The data section start

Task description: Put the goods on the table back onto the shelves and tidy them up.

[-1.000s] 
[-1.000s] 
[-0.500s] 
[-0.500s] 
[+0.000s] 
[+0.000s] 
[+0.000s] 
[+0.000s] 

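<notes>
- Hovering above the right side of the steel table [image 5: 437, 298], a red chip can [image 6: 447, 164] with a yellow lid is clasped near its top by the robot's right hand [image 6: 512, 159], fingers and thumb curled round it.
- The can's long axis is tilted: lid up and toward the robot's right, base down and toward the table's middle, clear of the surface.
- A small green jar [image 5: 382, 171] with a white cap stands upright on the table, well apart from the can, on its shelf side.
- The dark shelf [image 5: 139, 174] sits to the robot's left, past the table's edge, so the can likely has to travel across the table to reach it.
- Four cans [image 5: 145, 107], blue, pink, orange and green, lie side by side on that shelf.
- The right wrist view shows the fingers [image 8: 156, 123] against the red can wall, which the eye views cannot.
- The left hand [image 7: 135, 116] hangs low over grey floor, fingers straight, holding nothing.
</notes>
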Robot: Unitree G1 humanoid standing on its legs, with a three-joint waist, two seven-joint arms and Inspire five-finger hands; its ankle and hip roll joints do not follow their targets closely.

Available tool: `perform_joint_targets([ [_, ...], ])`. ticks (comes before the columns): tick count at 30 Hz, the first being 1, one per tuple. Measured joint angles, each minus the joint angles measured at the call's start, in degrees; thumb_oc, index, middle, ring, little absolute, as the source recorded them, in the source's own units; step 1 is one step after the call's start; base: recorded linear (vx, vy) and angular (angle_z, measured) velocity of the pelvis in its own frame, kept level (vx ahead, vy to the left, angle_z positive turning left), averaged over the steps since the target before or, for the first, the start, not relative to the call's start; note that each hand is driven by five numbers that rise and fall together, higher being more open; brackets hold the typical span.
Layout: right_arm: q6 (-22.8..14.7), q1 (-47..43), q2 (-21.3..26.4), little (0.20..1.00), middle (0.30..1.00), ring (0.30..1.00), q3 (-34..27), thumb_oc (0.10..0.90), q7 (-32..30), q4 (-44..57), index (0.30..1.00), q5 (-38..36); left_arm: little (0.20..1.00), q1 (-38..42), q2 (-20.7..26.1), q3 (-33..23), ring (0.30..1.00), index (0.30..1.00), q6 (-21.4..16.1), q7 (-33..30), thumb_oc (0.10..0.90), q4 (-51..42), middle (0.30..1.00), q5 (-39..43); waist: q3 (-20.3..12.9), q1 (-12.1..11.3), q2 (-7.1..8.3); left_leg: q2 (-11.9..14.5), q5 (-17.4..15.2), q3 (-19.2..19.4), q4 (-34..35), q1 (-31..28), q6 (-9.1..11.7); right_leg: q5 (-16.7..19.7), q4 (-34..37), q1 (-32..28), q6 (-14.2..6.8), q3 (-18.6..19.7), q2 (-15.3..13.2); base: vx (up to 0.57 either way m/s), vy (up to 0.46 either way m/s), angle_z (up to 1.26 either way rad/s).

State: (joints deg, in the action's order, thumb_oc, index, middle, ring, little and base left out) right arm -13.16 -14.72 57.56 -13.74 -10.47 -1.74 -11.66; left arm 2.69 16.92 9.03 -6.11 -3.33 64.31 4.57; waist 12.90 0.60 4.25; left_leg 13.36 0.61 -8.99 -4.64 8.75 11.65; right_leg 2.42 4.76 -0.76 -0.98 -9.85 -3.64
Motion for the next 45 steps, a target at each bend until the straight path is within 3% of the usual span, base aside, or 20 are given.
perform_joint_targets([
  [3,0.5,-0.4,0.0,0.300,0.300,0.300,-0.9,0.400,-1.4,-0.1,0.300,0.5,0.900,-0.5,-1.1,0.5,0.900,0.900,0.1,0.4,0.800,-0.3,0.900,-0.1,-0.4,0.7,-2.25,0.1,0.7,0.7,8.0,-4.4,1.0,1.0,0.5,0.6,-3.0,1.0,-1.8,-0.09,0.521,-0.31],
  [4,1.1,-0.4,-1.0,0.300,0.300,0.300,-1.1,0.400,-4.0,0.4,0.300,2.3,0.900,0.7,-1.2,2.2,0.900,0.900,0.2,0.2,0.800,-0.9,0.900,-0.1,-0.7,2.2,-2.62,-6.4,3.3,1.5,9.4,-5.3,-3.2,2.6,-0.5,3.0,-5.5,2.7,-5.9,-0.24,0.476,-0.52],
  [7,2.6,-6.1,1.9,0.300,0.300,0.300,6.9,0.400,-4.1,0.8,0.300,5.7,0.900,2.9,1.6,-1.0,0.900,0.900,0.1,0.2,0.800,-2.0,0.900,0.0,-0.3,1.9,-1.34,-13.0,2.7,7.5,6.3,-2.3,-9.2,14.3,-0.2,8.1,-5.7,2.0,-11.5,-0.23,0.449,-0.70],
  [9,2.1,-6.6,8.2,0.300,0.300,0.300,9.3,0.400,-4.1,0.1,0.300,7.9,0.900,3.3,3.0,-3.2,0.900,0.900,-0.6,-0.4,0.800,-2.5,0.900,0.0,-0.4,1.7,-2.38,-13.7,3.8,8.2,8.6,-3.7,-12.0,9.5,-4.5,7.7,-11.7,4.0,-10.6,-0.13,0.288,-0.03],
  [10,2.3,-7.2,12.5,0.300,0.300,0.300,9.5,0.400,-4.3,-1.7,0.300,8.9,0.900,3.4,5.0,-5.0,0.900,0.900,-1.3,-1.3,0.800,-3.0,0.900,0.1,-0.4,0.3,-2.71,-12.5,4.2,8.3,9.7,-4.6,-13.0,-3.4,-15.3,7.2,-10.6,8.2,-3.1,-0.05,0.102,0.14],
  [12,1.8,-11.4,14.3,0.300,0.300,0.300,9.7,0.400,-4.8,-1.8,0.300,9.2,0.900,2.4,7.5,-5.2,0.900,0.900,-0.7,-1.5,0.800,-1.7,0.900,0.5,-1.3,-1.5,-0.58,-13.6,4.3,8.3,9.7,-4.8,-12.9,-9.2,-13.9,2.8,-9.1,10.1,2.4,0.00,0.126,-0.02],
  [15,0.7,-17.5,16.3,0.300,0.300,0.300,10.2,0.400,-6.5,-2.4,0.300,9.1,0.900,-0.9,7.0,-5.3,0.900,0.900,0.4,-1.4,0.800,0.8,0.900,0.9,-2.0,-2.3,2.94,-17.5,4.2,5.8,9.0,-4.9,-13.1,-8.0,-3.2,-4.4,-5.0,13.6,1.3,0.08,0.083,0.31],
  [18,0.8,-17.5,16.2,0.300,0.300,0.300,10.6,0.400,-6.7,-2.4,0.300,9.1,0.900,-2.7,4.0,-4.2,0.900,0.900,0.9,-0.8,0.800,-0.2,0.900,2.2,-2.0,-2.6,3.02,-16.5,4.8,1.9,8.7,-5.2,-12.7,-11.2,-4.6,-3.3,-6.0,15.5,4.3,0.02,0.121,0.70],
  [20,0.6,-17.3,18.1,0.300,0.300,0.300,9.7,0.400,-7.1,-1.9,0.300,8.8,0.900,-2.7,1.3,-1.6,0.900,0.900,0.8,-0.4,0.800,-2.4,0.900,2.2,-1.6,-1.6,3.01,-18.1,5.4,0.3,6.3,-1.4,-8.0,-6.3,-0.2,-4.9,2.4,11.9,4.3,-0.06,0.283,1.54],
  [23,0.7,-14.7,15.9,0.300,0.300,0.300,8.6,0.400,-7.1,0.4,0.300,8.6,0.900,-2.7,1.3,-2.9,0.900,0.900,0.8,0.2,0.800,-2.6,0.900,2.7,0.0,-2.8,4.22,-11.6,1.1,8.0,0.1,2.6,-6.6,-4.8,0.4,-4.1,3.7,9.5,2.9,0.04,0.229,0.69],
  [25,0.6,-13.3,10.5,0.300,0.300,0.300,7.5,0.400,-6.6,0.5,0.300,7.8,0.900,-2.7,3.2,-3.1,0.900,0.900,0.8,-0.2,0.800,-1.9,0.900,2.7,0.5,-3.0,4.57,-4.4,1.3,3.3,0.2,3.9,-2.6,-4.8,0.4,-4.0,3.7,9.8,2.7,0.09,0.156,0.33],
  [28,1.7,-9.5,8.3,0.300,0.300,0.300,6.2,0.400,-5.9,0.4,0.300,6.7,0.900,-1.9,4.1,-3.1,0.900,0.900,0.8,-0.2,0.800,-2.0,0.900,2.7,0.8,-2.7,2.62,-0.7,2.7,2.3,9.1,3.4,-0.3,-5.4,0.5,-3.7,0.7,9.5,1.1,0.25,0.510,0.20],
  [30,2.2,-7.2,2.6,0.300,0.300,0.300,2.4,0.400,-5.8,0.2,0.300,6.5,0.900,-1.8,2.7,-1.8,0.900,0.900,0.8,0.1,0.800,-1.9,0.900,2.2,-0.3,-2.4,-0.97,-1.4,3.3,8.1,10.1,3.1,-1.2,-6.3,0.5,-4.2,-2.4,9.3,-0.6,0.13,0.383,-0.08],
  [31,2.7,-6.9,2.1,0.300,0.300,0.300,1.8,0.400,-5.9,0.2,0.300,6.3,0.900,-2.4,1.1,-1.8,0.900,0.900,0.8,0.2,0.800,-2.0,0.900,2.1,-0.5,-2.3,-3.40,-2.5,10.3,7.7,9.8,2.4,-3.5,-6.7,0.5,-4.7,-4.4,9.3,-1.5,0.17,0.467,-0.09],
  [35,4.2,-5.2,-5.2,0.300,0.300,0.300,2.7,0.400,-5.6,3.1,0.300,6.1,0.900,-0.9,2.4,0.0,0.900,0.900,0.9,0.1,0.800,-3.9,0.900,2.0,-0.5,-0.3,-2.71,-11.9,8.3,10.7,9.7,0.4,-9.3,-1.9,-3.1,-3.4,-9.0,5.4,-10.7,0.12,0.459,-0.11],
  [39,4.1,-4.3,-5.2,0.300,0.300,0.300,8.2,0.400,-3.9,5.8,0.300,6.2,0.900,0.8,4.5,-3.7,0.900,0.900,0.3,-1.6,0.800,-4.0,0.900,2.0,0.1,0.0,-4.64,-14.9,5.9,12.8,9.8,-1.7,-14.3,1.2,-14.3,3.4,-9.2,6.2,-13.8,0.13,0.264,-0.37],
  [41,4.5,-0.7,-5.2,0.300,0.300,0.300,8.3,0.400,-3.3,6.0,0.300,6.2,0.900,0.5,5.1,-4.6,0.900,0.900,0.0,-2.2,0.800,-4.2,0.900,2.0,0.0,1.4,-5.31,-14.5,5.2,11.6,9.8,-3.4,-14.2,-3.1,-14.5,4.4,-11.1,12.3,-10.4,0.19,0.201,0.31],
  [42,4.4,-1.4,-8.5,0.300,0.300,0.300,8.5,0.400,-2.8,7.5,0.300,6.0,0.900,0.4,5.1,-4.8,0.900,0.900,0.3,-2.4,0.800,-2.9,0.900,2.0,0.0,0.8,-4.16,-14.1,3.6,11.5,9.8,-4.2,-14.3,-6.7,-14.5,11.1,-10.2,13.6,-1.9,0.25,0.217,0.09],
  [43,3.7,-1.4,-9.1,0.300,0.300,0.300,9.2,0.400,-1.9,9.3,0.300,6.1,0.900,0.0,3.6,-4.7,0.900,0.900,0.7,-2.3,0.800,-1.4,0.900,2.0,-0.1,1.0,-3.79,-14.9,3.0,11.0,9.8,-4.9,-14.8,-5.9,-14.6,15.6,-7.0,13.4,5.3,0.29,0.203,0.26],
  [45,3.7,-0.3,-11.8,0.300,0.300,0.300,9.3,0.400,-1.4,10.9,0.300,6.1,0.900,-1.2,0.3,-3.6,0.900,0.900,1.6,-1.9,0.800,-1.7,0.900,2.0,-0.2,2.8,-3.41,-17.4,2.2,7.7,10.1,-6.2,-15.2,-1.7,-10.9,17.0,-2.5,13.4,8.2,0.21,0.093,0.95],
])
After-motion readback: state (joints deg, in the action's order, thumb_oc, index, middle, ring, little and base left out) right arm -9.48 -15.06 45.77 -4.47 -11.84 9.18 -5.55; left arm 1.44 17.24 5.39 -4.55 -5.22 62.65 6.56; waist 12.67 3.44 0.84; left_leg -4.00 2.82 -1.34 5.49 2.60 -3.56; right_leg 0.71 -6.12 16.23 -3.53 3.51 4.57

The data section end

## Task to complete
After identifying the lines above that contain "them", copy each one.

## Solution below
Task description: Put the goods on the table back onto the shelves and tidy them up.
Available tool: `perform_joint_targets([ [_, ...], ])`. ticks (comes before the columns): tick count at 30 Hz, the first being 1, one per tuple. Measured joint angles, each minus the joint angles measured at the call's start, in degrees; thumb_oc, index, middle, ring, little absolute, as the source recorded them, in the source's own units; step 1 is one step after the call's start; base: recorded linear (vx, vy) and angular (angle_z, measured) velocity of the pelvis in its own frame, kept level (vx ahead, vy to the left, angle_z positive turning left), averaged over the steps since the target before or, for the first, the start, not relative to the call's start; note that each hand is driven by five numbers that rise and fall together, higher being more open; brackets hold the typical span.

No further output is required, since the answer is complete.